Goal of the exercise »
Without any images, write the data out exactly as it appears.

(Beginning of Information provided)

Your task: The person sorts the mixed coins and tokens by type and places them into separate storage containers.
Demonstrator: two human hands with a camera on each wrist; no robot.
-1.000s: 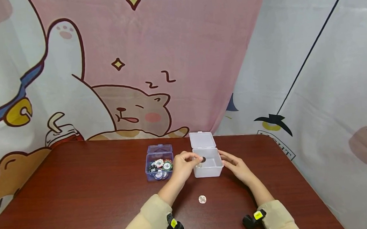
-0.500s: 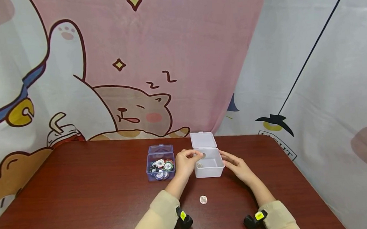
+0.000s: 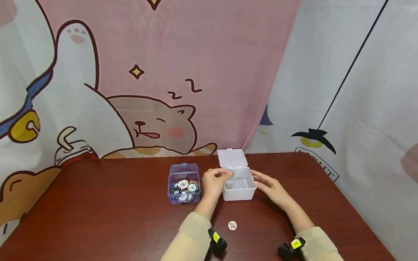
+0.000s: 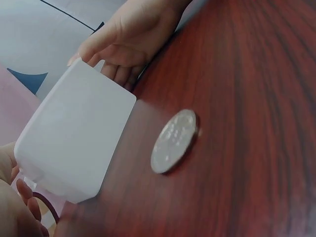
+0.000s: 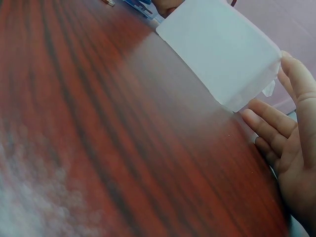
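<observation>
A white plastic box (image 3: 239, 194) stands on the table with its lid up, and a round coin (image 3: 228, 186) lies inside at the left. Over the box's left side, my left hand (image 3: 213, 183) pinches a small greyish coin (image 3: 233, 174) between thumb and fingers; it is small and partly hidden. My right hand (image 3: 273, 189) rests against the box's right side, fingers fairly straight; the right wrist view puts its thumb at the rim. In front of the box a silvery coin (image 4: 174, 141) lies flat on the table.
Left of the white box is a blue see-through box (image 3: 184, 199), lid up, filled with several poker chips (image 3: 182, 184). A printed cloth (image 3: 226, 65) hangs right behind the back edge of the brown table (image 3: 110, 216).
My left hand has shifted slightly right and up over the white box with the coin, which now shows grey rather than dark. My right hand stays at the box's side.
</observation>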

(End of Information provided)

Output of the exercise »
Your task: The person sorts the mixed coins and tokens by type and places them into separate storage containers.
Demonstrator: two human hands with a camera on each wrist; no robot.
-1.000s: 
-0.500s: 
+0.000s: 
+0.000s: 
+0.000s: 
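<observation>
A white plastic box (image 3: 239, 194) stands on the table with its lid up, and a round coin (image 3: 228, 186) lies inside at the left. Over the box's left side, my left hand (image 3: 213, 183) pinches a small greyish coin (image 3: 233, 174) between thumb and fingers; it is small and partly hidden. My right hand (image 3: 273, 189) rests against the box's right side, fingers fairly straight; the right wrist view puts its thumb at the rim. In front of the box a silvery coin (image 4: 174, 141) lies flat on the table.
Left of the white box is a blue see-through box (image 3: 184, 199), lid up, filled with several poker chips (image 3: 182, 184). A printed cloth (image 3: 226, 65) hangs right behind the back edge of the brown table (image 3: 110, 216).
My left hand has shifted slightly right and up over the white box with the coin, which now shows grey rather than dark. My right hand stays at the box's side.
</observation>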

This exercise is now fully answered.